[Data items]

^^^^^^^^^^^^^^^^

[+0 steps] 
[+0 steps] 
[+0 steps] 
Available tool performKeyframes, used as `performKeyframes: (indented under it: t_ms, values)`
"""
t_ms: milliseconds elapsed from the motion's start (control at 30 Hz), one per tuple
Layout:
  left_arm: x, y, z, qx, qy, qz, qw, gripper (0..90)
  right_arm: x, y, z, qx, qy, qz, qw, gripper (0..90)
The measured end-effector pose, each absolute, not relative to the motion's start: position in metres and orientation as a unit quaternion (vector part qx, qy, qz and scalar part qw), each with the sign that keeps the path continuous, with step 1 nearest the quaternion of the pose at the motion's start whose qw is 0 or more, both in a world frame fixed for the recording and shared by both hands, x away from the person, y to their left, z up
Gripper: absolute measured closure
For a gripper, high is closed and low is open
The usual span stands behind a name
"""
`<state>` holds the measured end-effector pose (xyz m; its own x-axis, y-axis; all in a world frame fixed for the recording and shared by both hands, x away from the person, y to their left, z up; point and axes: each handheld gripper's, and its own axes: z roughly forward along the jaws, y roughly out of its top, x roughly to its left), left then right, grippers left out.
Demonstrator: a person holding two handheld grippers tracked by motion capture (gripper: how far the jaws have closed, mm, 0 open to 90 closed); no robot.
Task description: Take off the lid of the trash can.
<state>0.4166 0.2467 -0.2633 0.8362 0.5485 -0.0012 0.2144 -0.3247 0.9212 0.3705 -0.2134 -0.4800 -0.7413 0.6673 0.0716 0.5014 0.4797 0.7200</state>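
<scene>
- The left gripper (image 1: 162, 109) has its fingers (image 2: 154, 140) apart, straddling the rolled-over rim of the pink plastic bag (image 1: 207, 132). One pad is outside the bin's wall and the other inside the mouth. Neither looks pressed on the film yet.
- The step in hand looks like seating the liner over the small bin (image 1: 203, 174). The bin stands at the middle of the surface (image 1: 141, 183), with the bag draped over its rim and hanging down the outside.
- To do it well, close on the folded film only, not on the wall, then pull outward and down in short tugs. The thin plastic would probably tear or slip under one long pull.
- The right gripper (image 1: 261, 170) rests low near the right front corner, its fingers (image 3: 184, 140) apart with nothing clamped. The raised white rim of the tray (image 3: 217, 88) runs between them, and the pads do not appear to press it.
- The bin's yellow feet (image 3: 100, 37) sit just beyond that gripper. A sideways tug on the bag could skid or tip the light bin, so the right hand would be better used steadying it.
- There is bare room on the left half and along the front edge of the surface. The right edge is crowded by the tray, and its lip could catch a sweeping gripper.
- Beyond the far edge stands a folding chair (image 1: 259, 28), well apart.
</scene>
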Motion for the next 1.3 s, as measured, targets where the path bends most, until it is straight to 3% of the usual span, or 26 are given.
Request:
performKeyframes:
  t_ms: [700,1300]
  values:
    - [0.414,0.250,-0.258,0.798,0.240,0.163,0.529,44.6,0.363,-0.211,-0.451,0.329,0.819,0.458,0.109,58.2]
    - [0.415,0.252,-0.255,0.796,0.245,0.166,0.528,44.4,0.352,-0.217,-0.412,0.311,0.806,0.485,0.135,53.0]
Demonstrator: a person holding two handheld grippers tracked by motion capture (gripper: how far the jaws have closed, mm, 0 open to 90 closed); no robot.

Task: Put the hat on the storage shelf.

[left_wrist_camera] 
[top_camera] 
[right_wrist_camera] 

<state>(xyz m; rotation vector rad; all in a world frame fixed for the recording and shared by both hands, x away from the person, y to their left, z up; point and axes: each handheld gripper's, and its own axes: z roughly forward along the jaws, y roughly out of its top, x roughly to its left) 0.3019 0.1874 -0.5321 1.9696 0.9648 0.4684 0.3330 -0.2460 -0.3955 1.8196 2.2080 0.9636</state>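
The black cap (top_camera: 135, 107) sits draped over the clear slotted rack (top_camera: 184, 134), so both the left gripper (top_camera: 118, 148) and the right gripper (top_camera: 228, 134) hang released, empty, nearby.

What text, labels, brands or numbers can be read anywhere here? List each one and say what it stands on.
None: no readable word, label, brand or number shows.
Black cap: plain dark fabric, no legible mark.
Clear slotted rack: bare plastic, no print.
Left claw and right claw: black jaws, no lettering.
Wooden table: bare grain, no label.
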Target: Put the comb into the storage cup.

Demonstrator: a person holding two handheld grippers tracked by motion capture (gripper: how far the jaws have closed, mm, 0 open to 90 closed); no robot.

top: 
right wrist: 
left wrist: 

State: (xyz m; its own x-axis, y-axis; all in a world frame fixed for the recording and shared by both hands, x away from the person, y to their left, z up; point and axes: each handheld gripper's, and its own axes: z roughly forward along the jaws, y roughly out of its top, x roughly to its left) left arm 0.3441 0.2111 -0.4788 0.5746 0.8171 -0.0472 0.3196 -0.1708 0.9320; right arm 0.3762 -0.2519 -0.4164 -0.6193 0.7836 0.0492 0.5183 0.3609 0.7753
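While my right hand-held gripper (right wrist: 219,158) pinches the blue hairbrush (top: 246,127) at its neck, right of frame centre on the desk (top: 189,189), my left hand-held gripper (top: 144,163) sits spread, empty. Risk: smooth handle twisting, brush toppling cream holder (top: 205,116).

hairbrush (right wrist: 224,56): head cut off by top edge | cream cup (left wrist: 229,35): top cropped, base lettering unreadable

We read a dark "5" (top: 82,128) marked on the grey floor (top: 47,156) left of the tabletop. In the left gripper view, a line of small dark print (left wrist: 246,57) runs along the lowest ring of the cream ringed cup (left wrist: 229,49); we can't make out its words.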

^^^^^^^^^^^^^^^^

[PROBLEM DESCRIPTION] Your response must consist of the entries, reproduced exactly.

[SOLUTION TO THIS TASK]
[+0 steps] 
[+0 steps] 
[+0 steps] 
Available tool performKeyframes, used as `performKeyframes: (indented under it: t_ms, values)`
"""
t_ms: milliseconds elapsed from the motion's start (control at 30 Hz), one per tuple
Layout:
  left_arm: x, y, z, qx, qy, qz, qw, gripper (0..90)
  right_arm: x, y, z, qx, qy, qz, qw, gripper (0..90)
The measured end-effector pose, each absolute, not relative to the motion's start: position in metres and orientation as a unit quaternion (vector part qx, qy, qz and scalar part qw), each with the sign that keeps the path continuous, with step 1 nearest the quaternion of the pose at the motion's start whose qw is 0 or more, both in a world frame fixed for the recording and shared by both hands, x away from the person, y to their left, z up
Gripper: absolute measured closure
For a gripper, high is closed and low is open
The usual span stands behind a name
"""
`<state>` holds the measured end-effector pose (xyz m; its own x-axis, y-axis; all in a world frame fixed for the recording and shared by both hands, x away from the person, y to their left, z up; point and axes: each handheld gripper's, and its own axes: z roughly forward along the jaws, y roughly out of its top, x roughly to its left), left then right, grippers left out.
Demonstrator: a person holding two handheld grippers tracked by motion capture (gripper: how far the jaws have closed, mm, 0 open to 90 closed); no robot.
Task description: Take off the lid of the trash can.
<state>0.4166 0.2467 -0.2633 0.8362 0.5485 -0.0012 0.2144 -0.3247 0.9212 0.3705 -0.2134 -0.4800 -0.7413 0.6673 0.0716 0.5014 0.4797 0.7200</state>
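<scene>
- The left gripper (image 1: 162, 109) has its fingers (image 2: 154, 140) apart, straddling the rolled-over rim of the pink plastic bag (image 1: 207, 132). One pad is outside the bin's wall and the other inside the mouth. Neither looks pressed on the film yet.
- The step in hand looks like seating the liner over the small bin (image 1: 203, 174). The bin stands at the middle of the surface (image 1: 141, 183), with the bag draped over its rim and hanging down the outside.
- To do it well, close on the folded film only, not on the wall, then pull outward and down in short tugs. The thin plastic would probably tear or slip under one long pull.
- The right gripper (image 1: 261, 170) rests low near the right front corner, its fingers (image 3: 184, 140) apart with nothing clamped. The raised white rim of the tray (image 3: 217, 88) runs between them, and the pads do not appear to press it.
- The bin's yellow feet (image 3: 100, 37) sit just beyond that gripper. A sideways tug on the bag could skid or tip the light bin, so the right hand would be better used steadying it.
- There is bare room on the left half and along the front edge of the surface. The right edge is crowded by the tray, and its lip could catch a sweeping gripper.
- Beyond the far edge stands a folding chair (image 1: 259, 28), well apart.
</scene>
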Motion for the next 1.3 s, as measured, targets where the path bends most, until it is straight to 3% of the usual span, or 26 are given.
Request:
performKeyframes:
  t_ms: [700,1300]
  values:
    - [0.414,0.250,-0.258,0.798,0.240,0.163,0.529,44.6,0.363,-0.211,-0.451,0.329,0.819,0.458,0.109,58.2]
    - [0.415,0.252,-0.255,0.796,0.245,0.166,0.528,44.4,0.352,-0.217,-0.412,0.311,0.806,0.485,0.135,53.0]
Demonstrator: a person holding two handheld grippers tracked by motion capture (gripper: how far the jaws have closed, mm, 0 open to 90 closed); no robot.

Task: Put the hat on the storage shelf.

[left_wrist_camera] 
[top_camera] 
[right_wrist_camera] 

<state>(xyz m; rotation vector rad; all in a world frame fixed for the recording and shared by both hands, x away from the person, y to their left, z up; point and axes: each handheld gripper's, and its own axes: z roughly forward along the jaws, y roughly out of its top, x roughly to its left) 0.3019 0.1874 -0.5321 1.9696 0.9648 0.4684 0.3330 -0.2460 -0.3955 1.8196 2.2080 0.9636</state>
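The black cap (top_camera: 135, 107) sits draped over the clear slotted rack (top_camera: 184, 134), so both the left gripper (top_camera: 118, 148) and the right gripper (top_camera: 228, 134) hang released, empty, nearby.

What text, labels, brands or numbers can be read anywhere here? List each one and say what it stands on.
None: no readable word, label, brand or number shows.
Black cap: plain dark fabric, no legible mark.
Clear slotted rack: bare plastic, no print.
Left claw and right claw: black jaws, no lettering.
Wooden table: bare grain, no label.
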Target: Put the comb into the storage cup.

Demonstrator: a person holding two handheld grippers tracked by motion capture (gripper: how far the jaws have closed, mm, 0 open to 90 closed); no robot.

top: 
right wrist: 
left wrist: 

State: (xyz m; its own x-axis, y-axis; all in a world frame fixed for the recording and shared by both hands, x away from the person, y to their left, z up; point and axes: each handheld gripper's, and its own axes: z roughly forward along the jaws, y roughly out of its top, x roughly to its left) left arm 0.3441 0.2111 -0.4788 0.5746 0.8171 -0.0472 0.3196 -0.1708 0.9320; right arm 0.3762 -0.2519 -0.4164 -0.6193 0.7836 0.0492 0.5183 0.3609 0.7753
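While my right hand-held gripper (right wrist: 219,158) pinches the blue hairbrush (top: 246,127) at its neck, right of frame centre on the desk (top: 189,189), my left hand-held gripper (top: 144,163) sits spread, empty. Risk: smooth handle twisting, brush toppling cream holder (top: 205,116).

hairbrush (right wrist: 224,56): head cut off by top edge | cream cup (left wrist: 229,35): top cropped, base lettering unreadable

We read a dark "5" (top: 82,128) marked on the grey floor (top: 47,156) left of the tabletop. In the left gripper view, a line of small dark print (left wrist: 246,57) runs along the lowest ring of the cream ringed cup (left wrist: 229,49); we can't make out its words.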

The answer to this exercise has been fully stated.